Work request » Would you please give all the lines below again, exactly as they stand?

Data shown »
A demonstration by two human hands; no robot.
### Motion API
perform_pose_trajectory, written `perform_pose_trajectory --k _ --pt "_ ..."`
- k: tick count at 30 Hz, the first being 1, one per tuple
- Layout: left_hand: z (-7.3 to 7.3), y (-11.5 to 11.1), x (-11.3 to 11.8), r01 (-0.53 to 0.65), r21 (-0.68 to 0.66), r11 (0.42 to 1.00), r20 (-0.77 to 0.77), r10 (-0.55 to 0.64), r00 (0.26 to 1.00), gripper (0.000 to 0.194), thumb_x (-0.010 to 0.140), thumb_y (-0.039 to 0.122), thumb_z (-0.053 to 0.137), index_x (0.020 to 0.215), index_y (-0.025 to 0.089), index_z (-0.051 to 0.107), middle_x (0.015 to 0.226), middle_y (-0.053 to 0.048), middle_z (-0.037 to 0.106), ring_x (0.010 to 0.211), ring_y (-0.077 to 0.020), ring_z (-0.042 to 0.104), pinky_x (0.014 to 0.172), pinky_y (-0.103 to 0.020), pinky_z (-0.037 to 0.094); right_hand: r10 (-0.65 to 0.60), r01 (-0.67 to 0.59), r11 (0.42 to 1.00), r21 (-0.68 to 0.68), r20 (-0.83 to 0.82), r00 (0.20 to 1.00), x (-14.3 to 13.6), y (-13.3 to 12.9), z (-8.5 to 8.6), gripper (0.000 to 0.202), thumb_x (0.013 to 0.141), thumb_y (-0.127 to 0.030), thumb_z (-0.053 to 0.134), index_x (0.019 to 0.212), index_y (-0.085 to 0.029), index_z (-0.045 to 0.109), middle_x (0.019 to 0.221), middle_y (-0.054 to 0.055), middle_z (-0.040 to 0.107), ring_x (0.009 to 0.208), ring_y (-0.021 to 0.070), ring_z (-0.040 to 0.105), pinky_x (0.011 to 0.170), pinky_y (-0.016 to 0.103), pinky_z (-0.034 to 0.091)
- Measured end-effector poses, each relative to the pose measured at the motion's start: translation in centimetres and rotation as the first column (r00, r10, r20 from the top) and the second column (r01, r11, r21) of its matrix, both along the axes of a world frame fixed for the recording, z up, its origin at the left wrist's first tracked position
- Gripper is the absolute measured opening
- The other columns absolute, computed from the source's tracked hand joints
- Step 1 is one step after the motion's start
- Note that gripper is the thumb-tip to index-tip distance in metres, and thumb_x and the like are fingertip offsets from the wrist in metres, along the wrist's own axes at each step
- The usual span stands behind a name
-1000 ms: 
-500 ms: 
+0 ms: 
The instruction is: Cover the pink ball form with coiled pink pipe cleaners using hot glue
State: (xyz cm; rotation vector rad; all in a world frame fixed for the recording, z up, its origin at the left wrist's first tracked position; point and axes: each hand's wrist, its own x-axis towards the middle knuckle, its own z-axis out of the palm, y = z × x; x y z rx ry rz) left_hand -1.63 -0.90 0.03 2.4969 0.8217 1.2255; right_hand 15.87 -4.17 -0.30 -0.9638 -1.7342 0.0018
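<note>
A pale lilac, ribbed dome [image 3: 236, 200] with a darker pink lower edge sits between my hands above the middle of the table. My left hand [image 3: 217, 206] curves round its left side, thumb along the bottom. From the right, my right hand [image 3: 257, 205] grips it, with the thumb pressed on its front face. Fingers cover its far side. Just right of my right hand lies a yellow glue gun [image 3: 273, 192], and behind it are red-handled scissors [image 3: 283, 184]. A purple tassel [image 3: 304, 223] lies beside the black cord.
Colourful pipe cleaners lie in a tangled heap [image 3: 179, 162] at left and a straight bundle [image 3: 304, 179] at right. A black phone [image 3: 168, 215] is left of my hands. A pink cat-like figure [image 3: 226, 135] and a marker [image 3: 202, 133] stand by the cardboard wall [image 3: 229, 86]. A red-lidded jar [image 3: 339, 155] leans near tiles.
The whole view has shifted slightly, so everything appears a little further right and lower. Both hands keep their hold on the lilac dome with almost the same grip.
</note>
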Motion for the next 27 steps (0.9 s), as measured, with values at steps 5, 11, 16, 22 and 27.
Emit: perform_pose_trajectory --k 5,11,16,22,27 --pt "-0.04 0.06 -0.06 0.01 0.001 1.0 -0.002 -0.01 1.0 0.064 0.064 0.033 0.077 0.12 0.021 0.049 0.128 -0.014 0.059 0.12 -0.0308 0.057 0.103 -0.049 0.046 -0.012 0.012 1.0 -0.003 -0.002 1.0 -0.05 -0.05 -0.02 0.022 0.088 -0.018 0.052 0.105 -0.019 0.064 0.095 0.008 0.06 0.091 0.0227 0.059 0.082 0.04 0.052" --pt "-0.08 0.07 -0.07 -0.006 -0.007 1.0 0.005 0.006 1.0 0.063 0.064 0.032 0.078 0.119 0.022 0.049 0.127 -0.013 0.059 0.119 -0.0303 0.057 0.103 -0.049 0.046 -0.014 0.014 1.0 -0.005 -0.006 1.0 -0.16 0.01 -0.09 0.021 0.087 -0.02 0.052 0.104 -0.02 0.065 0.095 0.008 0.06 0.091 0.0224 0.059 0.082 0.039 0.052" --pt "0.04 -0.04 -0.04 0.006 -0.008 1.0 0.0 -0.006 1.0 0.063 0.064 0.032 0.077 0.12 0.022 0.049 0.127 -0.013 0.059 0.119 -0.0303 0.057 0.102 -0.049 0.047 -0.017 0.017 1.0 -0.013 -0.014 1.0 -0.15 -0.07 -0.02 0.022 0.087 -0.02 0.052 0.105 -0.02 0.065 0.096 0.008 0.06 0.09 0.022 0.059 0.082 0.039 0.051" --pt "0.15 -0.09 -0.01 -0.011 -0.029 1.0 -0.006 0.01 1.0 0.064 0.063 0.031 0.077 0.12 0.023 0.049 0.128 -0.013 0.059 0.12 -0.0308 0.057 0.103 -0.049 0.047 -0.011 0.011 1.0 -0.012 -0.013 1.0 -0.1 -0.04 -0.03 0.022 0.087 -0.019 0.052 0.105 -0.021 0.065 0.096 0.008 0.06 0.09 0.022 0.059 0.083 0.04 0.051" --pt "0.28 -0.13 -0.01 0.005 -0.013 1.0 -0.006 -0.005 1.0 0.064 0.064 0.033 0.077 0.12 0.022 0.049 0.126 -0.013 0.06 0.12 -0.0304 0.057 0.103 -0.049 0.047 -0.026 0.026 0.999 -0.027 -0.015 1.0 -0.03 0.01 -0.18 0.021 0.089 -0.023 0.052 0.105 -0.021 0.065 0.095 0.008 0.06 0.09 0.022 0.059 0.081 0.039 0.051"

Exercise response »
A demonstration by two human hands; no robot.
### Motion API
perform_pose_trajectory, written `perform_pose_trajectory --k _ --pt "_ ..."`
- k: tick count at 30 Hz, the first being 1, one per tuple
- Layout: left_hand: z (-7.3 to 7.3), y (-11.5 to 11.1), x (-11.3 to 11.8), r01 (-0.53 to 0.65), r21 (-0.68 to 0.66), r11 (0.42 to 1.00), r20 (-0.77 to 0.77), r10 (-0.55 to 0.64), r00 (0.26 to 1.00), gripper (0.000 to 0.194), thumb_x (-0.010 to 0.140), thumb_y (-0.039 to 0.122), thumb_z (-0.053 to 0.137), index_x (0.020 to 0.215), index_y (-0.025 to 0.089), index_z (-0.051 to 0.107), middle_x (0.015 to 0.226), middle_y (-0.053 to 0.048), middle_z (-0.037 to 0.106), ring_x (0.010 to 0.211), ring_y (-0.077 to 0.020), ring_z (-0.042 to 0.104), pinky_x (0.014 to 0.172), pinky_y (-0.103 to 0.020), pinky_z (-0.037 to 0.094); right_hand: r10 (-0.65 to 0.60), r01 (-0.67 to 0.59), r11 (0.42 to 1.00), r21 (-0.68 to 0.68), r20 (-0.83 to 0.82), r00 (0.20 to 1.00), x (-14.3 to 13.6), y (-13.3 to 12.9), z (-8.5 to 8.6), gripper (0.000 to 0.202), thumb_x (0.013 to 0.141), thumb_y (-0.127 to 0.030), thumb_z (-0.053 to 0.134), index_x (0.019 to 0.212), index_y (-0.085 to 0.029), index_z (-0.045 to 0.109), middle_x (0.019 to 0.221), middle_y (-0.054 to 0.055), middle_z (-0.040 to 0.107), ring_x (0.009 to 0.208), ring_y (-0.021 to 0.070), ring_z (-0.040 to 0.105), pinky_x (0.011 to 0.170), pinky_y (-0.016 to 0.103), pinky_z (-0.034 to 0.091)
- Measured end-effector poses, each relative to the pose measured at the motion's start: translation in centimetres and rotation as the first column (r00, r10, r20 from the top) and the second column (r01, r11, r21) of its matrix, both along the axes of a world frame fixed for the recording, z up, its origin at the left wrist's first tracked position
- Gripper is the absolute measured opening
- The other columns absolute, computed from the source's tracked hand joints
- Step 1 is one step after the motion's start
- Note that gripper is the thumb-tip to index-tip distance in metres, and thumb_x and the like are fingertip offsets from the wrist in metres, along the wrist's own axes at each step
- The usual span stands behind a name
-1000 ms: 
-500 ms: 
+0 ms: 
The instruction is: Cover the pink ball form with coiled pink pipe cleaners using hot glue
State: (xyz cm; rotation vector rad; all in a world frame fixed for the recording, z up, its origin at the left wrist's first tracked position; point and axes: each hand's wrist, its own x-axis towards the middle knuckle, its own z-axis out of the palm, y = z × x; x y z rx ry rz) left_hand -1.63 -0.90 0.03 2.4969 0.8217 1.2255; right_hand 15.87 -4.17 -0.30 -0.9638 -1.7342 0.0018
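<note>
A pale lilac, ribbed dome [image 3: 236, 200] with a darker pink lower edge sits between my hands above the middle of the table. My left hand [image 3: 217, 206] curves round its left side, thumb along the bottom. From the right, my right hand [image 3: 257, 205] grips it, with the thumb pressed on its front face. Fingers cover its far side. Just right of my right hand lies a yellow glue gun [image 3: 273, 192], and behind it are red-handled scissors [image 3: 283, 184]. A purple tassel [image 3: 304, 223] lies beside the black cord.
Colourful pipe cleaners lie in a tangled heap [image 3: 179, 162] at left and a straight bundle [image 3: 304, 179] at right. A black phone [image 3: 168, 215] is left of my hands. A pink cat-like figure [image 3: 226, 135] and a marker [image 3: 202, 133] stand by the cardboard wall [image 3: 229, 86]. A red-lidded jar [image 3: 339, 155] leans near tiles.
The whole view has shifted slightly, so everything appears a little further right and lower. Both hands keep their hold on the lilac dome with almost the same grip.
</note>
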Motion for the next 27 steps (0.9 s), as measured, with values at steps 5, 11, 16, 22 and 27.
Emit: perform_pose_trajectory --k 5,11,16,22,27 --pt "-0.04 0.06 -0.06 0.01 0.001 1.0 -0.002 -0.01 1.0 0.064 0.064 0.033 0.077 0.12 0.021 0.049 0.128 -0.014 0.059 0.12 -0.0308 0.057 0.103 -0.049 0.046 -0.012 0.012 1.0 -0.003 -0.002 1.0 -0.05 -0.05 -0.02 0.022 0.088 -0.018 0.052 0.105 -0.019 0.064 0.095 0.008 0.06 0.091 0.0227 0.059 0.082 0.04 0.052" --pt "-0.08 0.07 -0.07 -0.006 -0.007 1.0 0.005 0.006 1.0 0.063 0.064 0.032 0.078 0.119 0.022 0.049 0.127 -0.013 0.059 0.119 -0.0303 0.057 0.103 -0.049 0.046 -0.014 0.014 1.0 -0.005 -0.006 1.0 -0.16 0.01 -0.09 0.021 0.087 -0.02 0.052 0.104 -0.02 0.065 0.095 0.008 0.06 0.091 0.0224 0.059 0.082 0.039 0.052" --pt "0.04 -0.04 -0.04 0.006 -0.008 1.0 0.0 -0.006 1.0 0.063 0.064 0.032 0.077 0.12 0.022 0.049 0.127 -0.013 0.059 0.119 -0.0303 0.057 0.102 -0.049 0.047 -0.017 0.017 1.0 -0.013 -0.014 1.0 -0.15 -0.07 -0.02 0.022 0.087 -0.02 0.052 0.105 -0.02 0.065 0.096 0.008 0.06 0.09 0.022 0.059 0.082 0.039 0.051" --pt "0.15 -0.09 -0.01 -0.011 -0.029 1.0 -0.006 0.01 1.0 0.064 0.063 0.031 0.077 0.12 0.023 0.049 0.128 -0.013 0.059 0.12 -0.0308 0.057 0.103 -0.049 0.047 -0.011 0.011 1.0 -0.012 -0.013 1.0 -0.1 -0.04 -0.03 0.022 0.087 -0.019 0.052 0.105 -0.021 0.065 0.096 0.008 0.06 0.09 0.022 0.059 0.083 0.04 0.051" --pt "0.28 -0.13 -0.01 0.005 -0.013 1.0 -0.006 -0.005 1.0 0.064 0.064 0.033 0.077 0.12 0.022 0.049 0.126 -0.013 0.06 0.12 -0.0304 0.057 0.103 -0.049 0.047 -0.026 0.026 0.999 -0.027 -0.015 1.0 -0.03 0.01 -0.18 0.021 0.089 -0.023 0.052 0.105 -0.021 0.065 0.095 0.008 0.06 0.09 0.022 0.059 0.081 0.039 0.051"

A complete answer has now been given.